E não é que ele me escreveu reclamações também?! Mas muitos elogios foram tecidos até de legal, a chata aqui, fui chamada.
Um belo dia, por causa de algumas discussões, avisei: "Quem quiser conversar me avise e vou tirar dois minutos exclusivos para essa conversa". Ele foi o primeiro. Me contou muitas dores do seu coraçãozinho de criança, chorou, falou que estava triste, explicou sua rotina e porque gostava de se demorar na escola. Depois disso uma criança nova renasceu.
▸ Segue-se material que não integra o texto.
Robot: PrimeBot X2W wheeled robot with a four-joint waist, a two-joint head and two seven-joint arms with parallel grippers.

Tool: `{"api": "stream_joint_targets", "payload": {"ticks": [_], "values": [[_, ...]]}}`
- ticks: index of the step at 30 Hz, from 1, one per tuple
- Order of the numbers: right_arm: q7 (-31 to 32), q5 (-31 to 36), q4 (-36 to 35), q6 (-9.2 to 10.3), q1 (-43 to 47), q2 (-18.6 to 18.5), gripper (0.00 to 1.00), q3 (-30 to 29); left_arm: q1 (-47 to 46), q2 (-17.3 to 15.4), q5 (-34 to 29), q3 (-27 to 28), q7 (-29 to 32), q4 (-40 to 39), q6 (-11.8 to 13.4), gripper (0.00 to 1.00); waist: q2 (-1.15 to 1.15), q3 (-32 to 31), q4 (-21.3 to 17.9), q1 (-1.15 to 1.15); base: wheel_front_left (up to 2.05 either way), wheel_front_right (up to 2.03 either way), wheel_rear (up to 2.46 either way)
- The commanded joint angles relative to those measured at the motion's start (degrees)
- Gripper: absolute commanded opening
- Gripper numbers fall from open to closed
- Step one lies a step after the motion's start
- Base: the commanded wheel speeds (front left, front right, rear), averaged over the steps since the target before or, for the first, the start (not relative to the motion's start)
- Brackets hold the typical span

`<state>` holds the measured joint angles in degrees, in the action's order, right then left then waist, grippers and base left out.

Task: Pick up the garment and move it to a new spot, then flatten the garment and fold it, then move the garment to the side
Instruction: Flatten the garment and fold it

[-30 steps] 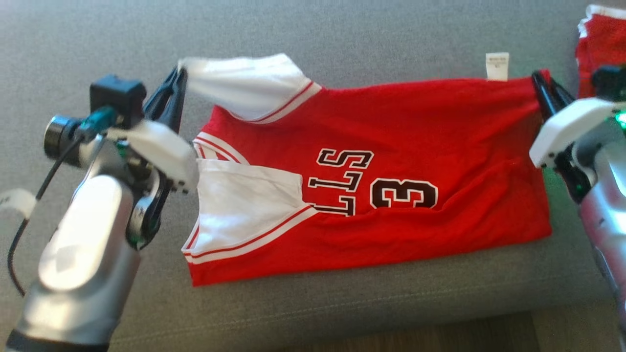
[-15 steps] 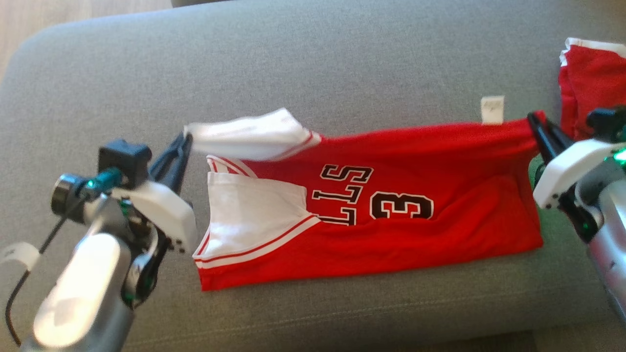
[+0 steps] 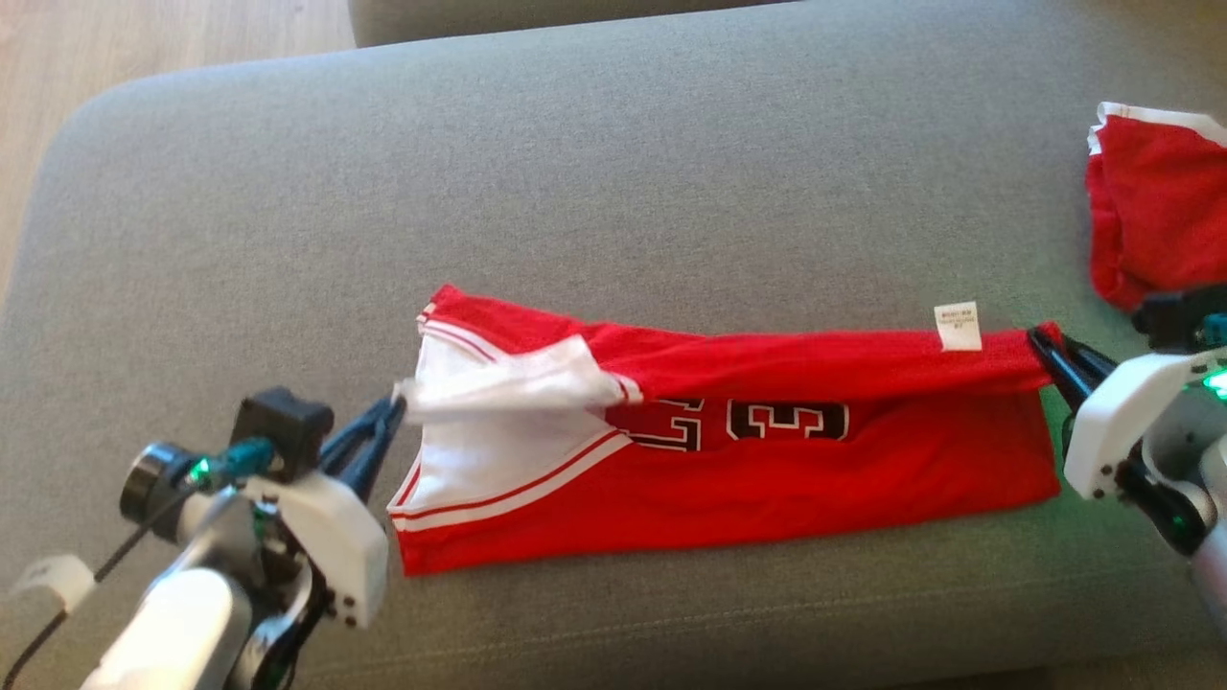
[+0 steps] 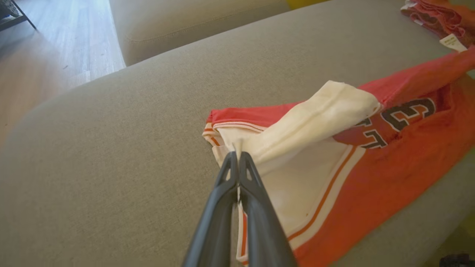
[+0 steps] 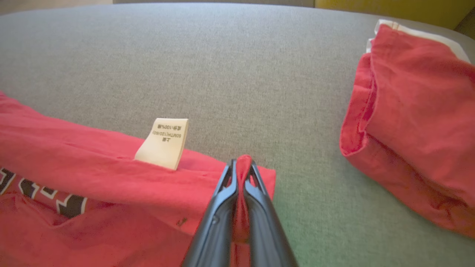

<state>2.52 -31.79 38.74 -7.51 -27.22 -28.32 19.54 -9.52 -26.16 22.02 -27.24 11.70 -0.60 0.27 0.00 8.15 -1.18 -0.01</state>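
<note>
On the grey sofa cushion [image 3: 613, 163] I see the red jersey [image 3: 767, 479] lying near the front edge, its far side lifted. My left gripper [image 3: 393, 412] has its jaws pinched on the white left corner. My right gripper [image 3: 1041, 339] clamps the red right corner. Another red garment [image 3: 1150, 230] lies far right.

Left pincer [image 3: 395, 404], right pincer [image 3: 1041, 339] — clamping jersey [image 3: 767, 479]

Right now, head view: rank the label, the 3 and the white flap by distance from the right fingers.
1. Label: just left of the right gripper, on the jersey's lifted edge.
2. 3: mid-jersey, further left, partly under that edge.
3. White flap: far left end, pinched by the left gripper.
</note>
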Motion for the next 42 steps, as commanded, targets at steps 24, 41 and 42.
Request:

Na aula seguinte, o menininho colérico não tinha nada para reclamar e nos dias que se seguiram estava tão calmo que todos notaram. Esse foi o efeito de uma única conversa. Ele ainda era a mesma criança, mas agora estava leve e não agressivo.
Quando penso nesse exemplo, imagino quantas vezes o estresse dele me deixava irritada, "por que ele não para? Acha que é o centro do universo e não posso dedicar o dia inteiro só para ele!". Diante de tudo o que me contou também penso na família que não o escutava. E agora só me resta pensar em quantas crianças precisam de ouvidos-amigos, afinal ser criança não torna a vida menos complexa.
Quem sabe não tem alguém aí esperando para ser ouvido?!